Multi-query search optimization: low cost set covers for large collections of regular expressions

Organization
Office of the Director of National Intelligence
Reference Code
IC-17-19
How to Apply

Create and release your Profile on Zintellect – Postdoctoral applicants must create an account and complete a profile in the on-line application system.  Please note: your resume/CV may not exceed 2 pages.

Complete your application – Enter the rest of the information required for the IC Postdoc Program Research Opportunity. The application itself contains detailed instructions for each one of these components: availability, citizenship, transcripts, dissertation abstract, publication and presentation plan, and information about your Research Advisor co-applicant.

Application Deadline
3/31/2017 6:00:00 PM Eastern Time Zone
Description

Research Topic Description, including Problem Statement:

A regular expression (see Wikipedia), or REGEX, refers to a sequence of characters that defines a search pattern for use in a string searching algorithm. The complexity of regular expression matching was recently shown to depend on the expression’s depth2.

Suppose S is a large collection of text strings. In practice, elements of S will either be presented in a stream, or else will be accessible through Map Reduce operations.

There are n players, and player j creates a list Q(j, 1), Q(j, 2), …, Q(j, r) of REGEX queries against S. Each collection T of strings in S has a value V(T, j) to player j; this function make be taken as submodular, or not. Moreover query Q(j, k) has execution cost C(j, k).

The players do not collude, and the set of strings returned by Q(j, i) may have non-empty intersection with the set of strings returned by Q(j’, i’) for j different to j’.

As a metaphor, introduce a broker, whose task is to inspect the union of all the queries {Q(j,k), 1≤j≤n, k≥1} and to devise a new set B of REGEX queries, of approximately least cost, which collectively returns all (or perhaps nearly all) of the union, over j and k, of the set of strings in S returned by Q(j,k).

The broker’s profit consists in the sum of fees paid by each player for the fulfilment of their queries, less the cost of executing his own set B of queries.
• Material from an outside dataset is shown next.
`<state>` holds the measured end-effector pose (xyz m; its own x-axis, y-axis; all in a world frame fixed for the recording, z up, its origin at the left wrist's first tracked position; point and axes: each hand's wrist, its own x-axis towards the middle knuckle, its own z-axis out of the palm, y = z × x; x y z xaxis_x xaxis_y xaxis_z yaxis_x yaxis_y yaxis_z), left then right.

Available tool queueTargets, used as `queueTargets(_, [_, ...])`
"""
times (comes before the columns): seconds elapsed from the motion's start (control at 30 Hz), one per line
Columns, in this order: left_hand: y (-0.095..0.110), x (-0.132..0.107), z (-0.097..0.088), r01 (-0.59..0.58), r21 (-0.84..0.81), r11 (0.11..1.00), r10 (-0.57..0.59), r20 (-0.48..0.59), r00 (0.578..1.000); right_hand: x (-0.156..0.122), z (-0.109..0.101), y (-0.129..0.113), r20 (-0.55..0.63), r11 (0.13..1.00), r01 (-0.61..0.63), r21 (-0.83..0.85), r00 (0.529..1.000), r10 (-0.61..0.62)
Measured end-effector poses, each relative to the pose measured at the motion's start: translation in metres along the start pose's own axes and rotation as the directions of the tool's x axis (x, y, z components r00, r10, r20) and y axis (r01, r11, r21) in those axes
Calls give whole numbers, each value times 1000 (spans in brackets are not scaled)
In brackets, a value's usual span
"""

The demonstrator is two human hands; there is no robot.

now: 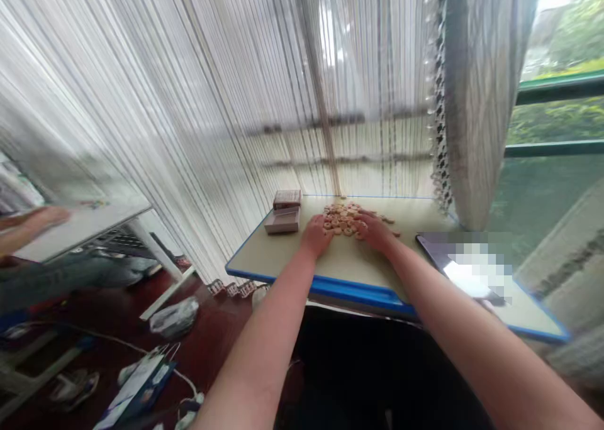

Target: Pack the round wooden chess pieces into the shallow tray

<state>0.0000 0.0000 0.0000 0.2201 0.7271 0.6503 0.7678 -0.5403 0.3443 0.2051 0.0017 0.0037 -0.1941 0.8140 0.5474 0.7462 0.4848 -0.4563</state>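
Observation:
A pile of small round wooden discs (343, 214), like board-game pieces, lies near the far edge of the blue-rimmed table (268, 257). Against its left side rests my left hand (317, 235), fingers extended and touching the nearest discs. My right hand (375, 230) is at the right side of the pile, its fingers spread over some discs. Neither hand appears to grip a piece. A few discs lie scattered beyond my right hand. Any markings on the discs are too small to read.
Left of the pile stand an open box (282, 221) and a reddish-brown box part (287, 198). A dark tablet-like device (431, 249) lies at the right. String curtains (226, 103) hang behind the table. Another person's hand (50, 216) rests on a separate table at far left.

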Motion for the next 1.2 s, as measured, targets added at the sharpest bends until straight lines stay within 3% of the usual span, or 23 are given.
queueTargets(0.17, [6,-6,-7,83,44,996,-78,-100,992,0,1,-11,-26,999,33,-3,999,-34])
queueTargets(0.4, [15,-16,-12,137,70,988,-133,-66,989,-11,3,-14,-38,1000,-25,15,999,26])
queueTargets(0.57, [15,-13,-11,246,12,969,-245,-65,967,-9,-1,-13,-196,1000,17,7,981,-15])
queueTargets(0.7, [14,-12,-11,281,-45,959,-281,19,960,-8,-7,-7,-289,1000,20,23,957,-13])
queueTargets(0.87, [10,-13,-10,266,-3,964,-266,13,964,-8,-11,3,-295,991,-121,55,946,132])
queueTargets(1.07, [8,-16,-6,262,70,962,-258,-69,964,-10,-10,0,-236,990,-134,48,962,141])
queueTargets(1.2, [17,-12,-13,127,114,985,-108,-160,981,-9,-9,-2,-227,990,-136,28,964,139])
His algorithm aims to maximize this profit. Profit is here a metaphor for cost savings achieved by multi-query search optimization.

Consider strings as vertices in a hypergraph, and a query as a hyperedge (i.e. the set of strings returned by the query), whose weight is determined by the query cost. Then a set of queries is a hyperedge-weighted hypergraph.

If the broker does not construct new queries, but merely selects a least costly subset of queries supplied by all the players, then the problem above is an instance of the NP-complete problem called set cover (see Wikipedia). This means: find a lowest weight subset of hyperedges whose union is all the strings sought by all players. There are approximation algorithms for set cover3.

The broker is not restricted to finding a set cover consisting of a subset of the queries supplied by the players. He may construct new queries, which may be less costly to execute in total. Hence this problem is more general than set cover.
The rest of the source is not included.